**WHAT THIS TASK INVOLVES:** Before copying, set the pictures aside; then repeat every line below verbatim.

**PROVIDED DATA:**
* * * *

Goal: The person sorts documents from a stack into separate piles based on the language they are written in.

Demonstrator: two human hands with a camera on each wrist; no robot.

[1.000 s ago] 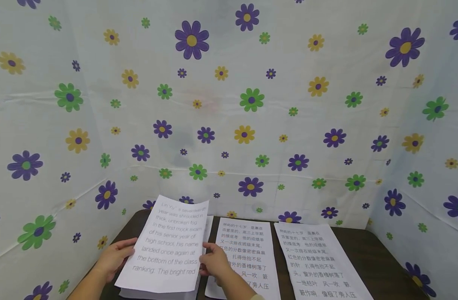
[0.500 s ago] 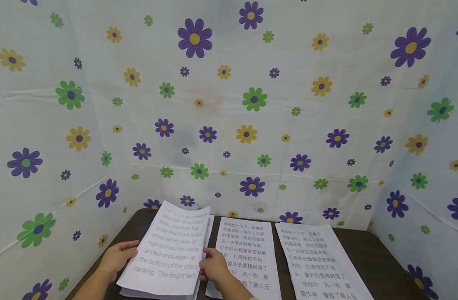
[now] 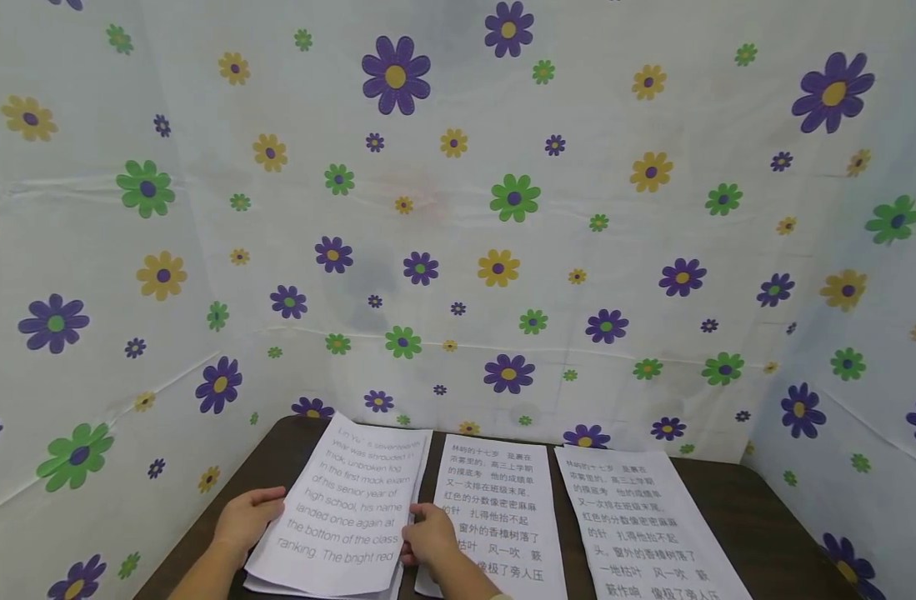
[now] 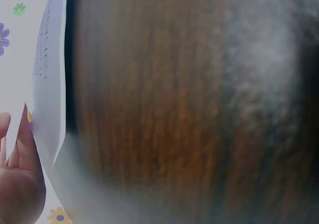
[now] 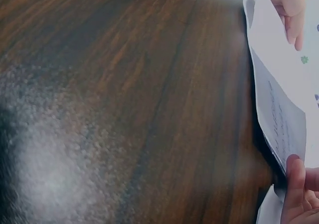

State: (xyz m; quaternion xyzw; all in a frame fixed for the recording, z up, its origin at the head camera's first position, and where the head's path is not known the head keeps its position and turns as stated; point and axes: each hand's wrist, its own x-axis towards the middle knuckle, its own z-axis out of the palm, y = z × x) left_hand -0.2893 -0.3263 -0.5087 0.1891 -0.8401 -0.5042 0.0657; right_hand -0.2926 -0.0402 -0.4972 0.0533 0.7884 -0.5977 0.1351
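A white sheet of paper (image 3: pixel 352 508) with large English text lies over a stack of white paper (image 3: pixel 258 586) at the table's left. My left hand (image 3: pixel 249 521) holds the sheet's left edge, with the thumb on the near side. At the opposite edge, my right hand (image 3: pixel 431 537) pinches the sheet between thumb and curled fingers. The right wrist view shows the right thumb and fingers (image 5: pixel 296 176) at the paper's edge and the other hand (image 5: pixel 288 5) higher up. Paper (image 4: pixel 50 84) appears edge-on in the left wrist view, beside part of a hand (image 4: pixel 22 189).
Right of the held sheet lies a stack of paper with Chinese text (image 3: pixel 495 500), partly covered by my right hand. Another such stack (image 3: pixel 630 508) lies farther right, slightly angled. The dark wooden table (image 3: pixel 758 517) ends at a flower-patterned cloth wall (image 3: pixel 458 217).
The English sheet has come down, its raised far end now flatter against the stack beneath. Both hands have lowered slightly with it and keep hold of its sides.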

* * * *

**EXERCISE SOLUTION:**
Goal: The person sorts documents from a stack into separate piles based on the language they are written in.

Demonstrator: two human hands with a camera on each wrist; no robot.

[1.000 s ago] 
[0.500 s ago] 
[now] 
[now] 
[now] 

State: (xyz m; quaternion xyzw; all in a frame fixed for the recording, z up, its origin at the head camera's first position, and where the head's path is not known the head keeps its position and turns as stated; point and axes: each hand's wrist, its own x-axis towards the middle knuckle, its own z-axis out of the palm, y = z × x) left_hand -0.2893 -0.3263 -0.5087 0.1891 -0.8401 -0.5042 0.0657; right_hand -0.2926 -0.0402 -0.4972 0.0533 0.7884 -0.5977 0.1351
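A white sheet of paper (image 3: pixel 352 508) with large English text lies over a stack of white paper (image 3: pixel 258 586) at the table's left. My left hand (image 3: pixel 249 521) holds the sheet's left edge, with the thumb on the near side. At the opposite edge, my right hand (image 3: pixel 431 537) pinches the sheet between thumb and curled fingers. The right wrist view shows the right thumb and fingers (image 5: pixel 296 176) at the paper's edge and the other hand (image 5: pixel 288 5) higher up. Paper (image 4: pixel 50 84) appears edge-on in the left wrist view, beside part of a hand (image 4: pixel 22 189).
Right of the held sheet lies a stack of paper with Chinese text (image 3: pixel 495 500), partly covered by my right hand. Another such stack (image 3: pixel 630 508) lies farther right, slightly angled. The dark wooden table (image 3: pixel 758 517) ends at a flower-patterned cloth wall (image 3: pixel 458 217).
The English sheet has come down, its raised far end now flatter against the stack beneath. Both hands have lowered slightly with it and keep hold of its sides.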

The exercise is now finished.